Once this gets to the client... then the client unpacks it and etc..

Michael, what are your goals? What do you wish to accomplish with this understanding?

The alphabet soup you list encompases broad topics in IT, so you're going to have to focus.

Most of the protocols you cite are intrinsic to any network devices communicating with each other. If you want to know what they do, a good primer on networking is in order.

Some of these are about APIs used to install, configure, and operate the IP camera. A lot of that depends on the manufacturer and head end system.
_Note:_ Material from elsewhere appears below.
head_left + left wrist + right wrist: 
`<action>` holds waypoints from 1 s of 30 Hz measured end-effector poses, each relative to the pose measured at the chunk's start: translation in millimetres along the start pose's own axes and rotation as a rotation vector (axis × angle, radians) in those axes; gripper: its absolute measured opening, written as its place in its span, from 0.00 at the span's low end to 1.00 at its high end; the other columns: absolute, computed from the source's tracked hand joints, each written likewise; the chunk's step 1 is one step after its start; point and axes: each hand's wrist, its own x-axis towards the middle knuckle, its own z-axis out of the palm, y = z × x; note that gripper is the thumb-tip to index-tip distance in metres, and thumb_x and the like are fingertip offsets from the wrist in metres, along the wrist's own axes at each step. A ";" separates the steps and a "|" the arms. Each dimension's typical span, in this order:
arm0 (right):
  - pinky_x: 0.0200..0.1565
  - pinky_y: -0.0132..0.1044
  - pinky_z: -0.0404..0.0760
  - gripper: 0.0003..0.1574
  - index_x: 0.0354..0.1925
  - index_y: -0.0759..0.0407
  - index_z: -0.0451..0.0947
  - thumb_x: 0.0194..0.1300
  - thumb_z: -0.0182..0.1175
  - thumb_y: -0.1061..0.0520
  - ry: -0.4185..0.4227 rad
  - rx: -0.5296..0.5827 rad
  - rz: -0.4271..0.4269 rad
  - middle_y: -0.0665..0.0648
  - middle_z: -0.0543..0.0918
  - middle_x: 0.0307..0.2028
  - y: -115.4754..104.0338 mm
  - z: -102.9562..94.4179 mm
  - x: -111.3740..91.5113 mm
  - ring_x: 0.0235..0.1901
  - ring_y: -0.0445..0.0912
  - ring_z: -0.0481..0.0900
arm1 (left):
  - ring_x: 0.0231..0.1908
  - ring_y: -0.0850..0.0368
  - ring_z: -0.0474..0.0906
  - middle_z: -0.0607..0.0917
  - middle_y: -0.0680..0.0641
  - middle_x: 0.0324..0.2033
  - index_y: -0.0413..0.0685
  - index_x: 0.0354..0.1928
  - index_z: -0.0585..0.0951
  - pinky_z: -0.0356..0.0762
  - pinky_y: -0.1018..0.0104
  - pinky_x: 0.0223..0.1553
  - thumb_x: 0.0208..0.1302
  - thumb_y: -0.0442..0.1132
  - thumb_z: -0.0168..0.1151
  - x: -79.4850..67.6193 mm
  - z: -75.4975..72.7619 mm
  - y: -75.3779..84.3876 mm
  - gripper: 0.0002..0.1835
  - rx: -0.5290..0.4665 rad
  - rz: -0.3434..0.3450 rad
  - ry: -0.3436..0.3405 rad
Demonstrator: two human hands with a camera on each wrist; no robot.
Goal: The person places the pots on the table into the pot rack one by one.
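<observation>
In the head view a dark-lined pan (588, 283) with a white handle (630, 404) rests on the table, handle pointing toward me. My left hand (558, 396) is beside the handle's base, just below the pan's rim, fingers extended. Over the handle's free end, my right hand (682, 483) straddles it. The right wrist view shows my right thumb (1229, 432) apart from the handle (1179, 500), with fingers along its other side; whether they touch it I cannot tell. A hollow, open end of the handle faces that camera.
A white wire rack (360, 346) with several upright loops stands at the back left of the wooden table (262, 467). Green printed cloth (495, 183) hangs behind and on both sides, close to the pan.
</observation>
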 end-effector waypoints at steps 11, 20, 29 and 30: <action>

Much is normalized by ONVIF these days.

A couple are related actually streaming the video over the network. Focus on RTP/RTSP.

Thanks for all the great feedback.

Steve - good question on goals. I guess what I really want to know is more about ONVIF and what the real issues are that inhibit compatibility. If you were associated with AV (Audio Video) and the HDMI nightmare in the beginning, there were tons of issues with incompatibility. Took us all a while to decipher the problems (and there were many) and be able to spec reliable systems and diagnose problems.

With IP CCTV, ONVIF seems to be the great hope for wide compatibility between VMS and Cameras. If this is a reasonable assumption then I would like to dig deeper into the details and better understand what I am dealing with. If not then where should I be digging?